*What this task involves*. Set down exactly the lines in the records below that run from the line with "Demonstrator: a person" to the line with "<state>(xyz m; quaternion", inclusive, and nothing more.

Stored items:
-- Opening Marker --
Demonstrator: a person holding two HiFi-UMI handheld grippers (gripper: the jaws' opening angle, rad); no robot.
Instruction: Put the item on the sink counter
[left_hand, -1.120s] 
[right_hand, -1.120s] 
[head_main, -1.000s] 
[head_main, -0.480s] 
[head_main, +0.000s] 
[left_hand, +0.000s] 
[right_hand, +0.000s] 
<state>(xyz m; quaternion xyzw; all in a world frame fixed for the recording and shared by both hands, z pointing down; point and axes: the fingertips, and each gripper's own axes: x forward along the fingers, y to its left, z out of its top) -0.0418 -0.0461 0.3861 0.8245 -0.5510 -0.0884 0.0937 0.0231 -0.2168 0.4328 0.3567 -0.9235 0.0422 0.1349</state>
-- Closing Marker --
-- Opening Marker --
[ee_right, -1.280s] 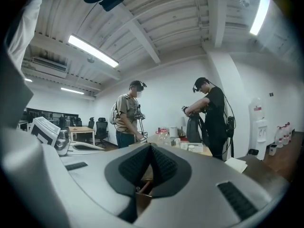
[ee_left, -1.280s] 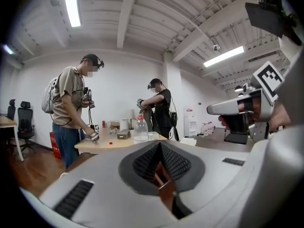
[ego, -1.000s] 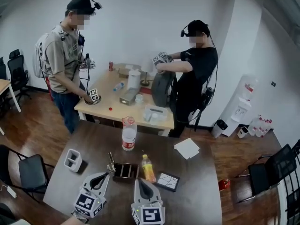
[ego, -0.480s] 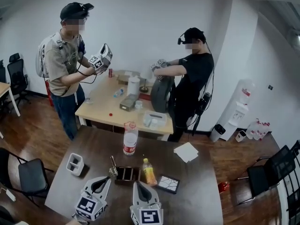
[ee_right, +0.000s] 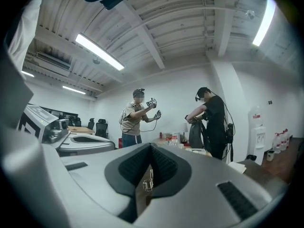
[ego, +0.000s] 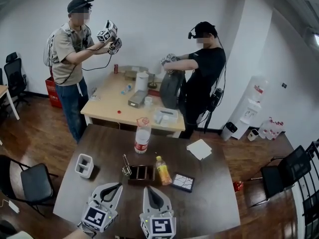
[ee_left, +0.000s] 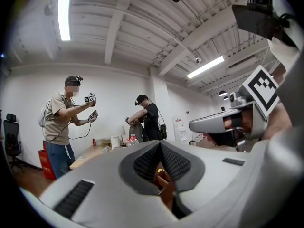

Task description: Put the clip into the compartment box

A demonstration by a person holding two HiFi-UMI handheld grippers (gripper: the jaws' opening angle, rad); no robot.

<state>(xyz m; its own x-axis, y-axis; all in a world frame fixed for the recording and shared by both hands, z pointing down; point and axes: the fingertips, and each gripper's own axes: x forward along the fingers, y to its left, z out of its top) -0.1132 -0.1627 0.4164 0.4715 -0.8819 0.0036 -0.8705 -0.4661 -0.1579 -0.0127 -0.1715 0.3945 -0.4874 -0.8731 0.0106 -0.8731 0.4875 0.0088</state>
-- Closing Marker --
*Result of the exercise*.
Demonstrator: a person holding two HiFi-UMI handheld grippers (gripper: the jaws' opening angle, rad); no robot.
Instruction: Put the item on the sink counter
[left_hand, -1.120s] 
[right_hand, -1.120s] 
[head_main, -1.000s] 
[head_main, -0.480s] 
[head_main, +0.000s] 
[left_hand, +0.000s] 
[right_hand, +0.000s] 
<state>(xyz m; quaternion xyzw; all in a world frame fixed for the recording and shared by both hands, z pointing down; point and axes: the fingertips, and each gripper's own axes: x forward along the fingers, y to its left, z out of its top) -0.0418 -0.0461 0.3861 0.8245 -0.5510 -0.0884 0.0937 0.0231 -0.2168 0.4328 0.3567 -0.9235 0.0422 0.1349</state>

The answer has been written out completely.